[Description of the task]: Identify every line in the records below that contains the word "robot", and reproduce each one.

[Data for analysis]:
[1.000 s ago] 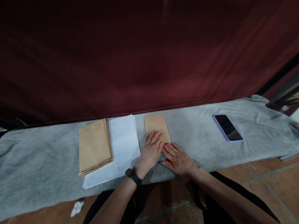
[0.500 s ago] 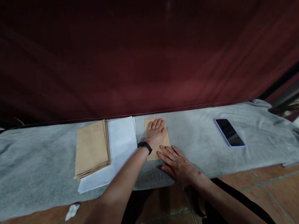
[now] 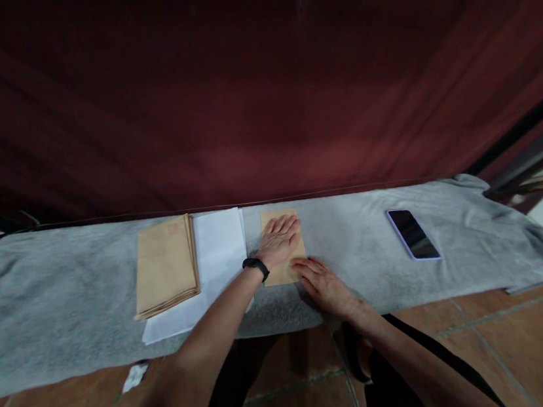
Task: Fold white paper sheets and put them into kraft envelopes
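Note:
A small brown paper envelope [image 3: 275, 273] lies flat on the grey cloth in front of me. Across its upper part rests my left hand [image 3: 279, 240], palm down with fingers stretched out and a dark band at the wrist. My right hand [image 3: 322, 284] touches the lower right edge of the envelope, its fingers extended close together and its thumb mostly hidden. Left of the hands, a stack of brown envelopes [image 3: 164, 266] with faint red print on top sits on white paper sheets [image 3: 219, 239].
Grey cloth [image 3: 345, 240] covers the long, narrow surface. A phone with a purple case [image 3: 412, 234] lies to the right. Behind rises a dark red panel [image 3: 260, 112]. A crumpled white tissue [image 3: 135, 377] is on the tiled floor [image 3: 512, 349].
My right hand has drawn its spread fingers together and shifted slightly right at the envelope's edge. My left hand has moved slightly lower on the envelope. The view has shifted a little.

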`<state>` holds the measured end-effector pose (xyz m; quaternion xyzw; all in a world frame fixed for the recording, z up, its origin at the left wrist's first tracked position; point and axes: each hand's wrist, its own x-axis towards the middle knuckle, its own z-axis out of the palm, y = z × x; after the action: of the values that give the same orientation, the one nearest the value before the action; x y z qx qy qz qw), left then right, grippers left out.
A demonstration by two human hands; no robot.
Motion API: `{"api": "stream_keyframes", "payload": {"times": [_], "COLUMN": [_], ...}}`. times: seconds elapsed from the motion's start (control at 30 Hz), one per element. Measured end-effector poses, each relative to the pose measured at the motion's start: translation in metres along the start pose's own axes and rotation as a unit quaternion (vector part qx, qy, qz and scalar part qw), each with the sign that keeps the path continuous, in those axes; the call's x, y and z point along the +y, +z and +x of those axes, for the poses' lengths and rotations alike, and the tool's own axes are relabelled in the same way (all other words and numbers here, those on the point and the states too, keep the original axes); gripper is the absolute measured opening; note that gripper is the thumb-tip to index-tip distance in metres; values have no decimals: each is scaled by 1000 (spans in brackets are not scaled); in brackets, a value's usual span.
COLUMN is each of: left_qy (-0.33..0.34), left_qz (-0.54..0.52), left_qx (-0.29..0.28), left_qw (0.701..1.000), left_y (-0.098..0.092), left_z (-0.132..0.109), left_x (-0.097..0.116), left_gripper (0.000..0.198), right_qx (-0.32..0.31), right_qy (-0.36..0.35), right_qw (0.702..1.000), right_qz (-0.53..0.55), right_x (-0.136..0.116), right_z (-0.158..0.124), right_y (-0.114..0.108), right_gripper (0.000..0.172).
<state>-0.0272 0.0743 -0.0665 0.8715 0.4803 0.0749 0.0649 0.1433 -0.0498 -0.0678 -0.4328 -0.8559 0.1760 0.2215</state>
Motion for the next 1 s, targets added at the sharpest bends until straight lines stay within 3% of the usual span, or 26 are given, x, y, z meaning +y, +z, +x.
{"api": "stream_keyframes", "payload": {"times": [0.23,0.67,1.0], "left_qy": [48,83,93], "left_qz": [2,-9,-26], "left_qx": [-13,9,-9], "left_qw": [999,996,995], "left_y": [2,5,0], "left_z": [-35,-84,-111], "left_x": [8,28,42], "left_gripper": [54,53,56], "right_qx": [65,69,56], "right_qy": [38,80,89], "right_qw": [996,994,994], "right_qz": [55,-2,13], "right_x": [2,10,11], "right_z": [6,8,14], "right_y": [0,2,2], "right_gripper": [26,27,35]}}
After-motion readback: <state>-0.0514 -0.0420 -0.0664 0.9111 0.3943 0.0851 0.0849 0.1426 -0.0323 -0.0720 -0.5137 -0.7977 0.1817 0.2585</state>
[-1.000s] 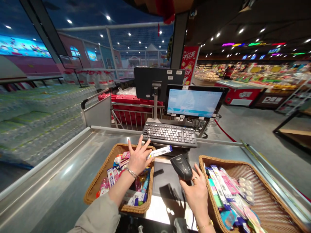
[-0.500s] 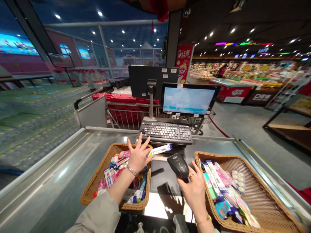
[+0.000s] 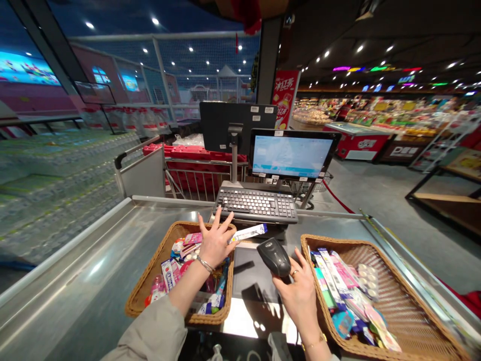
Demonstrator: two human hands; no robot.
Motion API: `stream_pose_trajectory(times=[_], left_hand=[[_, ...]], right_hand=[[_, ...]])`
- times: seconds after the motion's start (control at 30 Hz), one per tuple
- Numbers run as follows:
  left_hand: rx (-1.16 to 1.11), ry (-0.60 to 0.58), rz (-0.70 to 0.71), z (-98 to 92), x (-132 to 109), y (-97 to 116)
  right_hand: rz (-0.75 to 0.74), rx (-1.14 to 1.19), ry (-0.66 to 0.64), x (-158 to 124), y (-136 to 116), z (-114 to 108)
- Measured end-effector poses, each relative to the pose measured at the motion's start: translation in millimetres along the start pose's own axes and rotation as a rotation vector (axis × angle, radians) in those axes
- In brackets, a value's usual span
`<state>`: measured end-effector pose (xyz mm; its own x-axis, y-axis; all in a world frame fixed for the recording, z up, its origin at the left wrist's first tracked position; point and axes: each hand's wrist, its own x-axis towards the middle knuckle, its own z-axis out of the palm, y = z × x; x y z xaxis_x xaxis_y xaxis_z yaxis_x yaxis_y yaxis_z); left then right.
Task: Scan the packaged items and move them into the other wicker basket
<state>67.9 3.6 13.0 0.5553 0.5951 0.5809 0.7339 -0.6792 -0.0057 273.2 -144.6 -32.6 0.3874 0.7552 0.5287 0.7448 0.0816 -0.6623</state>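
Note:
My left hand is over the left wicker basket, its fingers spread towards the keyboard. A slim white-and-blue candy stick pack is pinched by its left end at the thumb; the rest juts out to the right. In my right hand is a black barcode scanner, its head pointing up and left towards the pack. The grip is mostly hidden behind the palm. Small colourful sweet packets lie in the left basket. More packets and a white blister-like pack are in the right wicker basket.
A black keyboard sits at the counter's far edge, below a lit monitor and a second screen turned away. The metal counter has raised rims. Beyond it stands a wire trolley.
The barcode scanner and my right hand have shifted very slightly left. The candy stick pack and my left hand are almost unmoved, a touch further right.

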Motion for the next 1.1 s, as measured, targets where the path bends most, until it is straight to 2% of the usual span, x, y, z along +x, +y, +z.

[Result for this exercise]:
A demonstration by two human hands; no robot.
Demonstrator: two human hands; no robot.

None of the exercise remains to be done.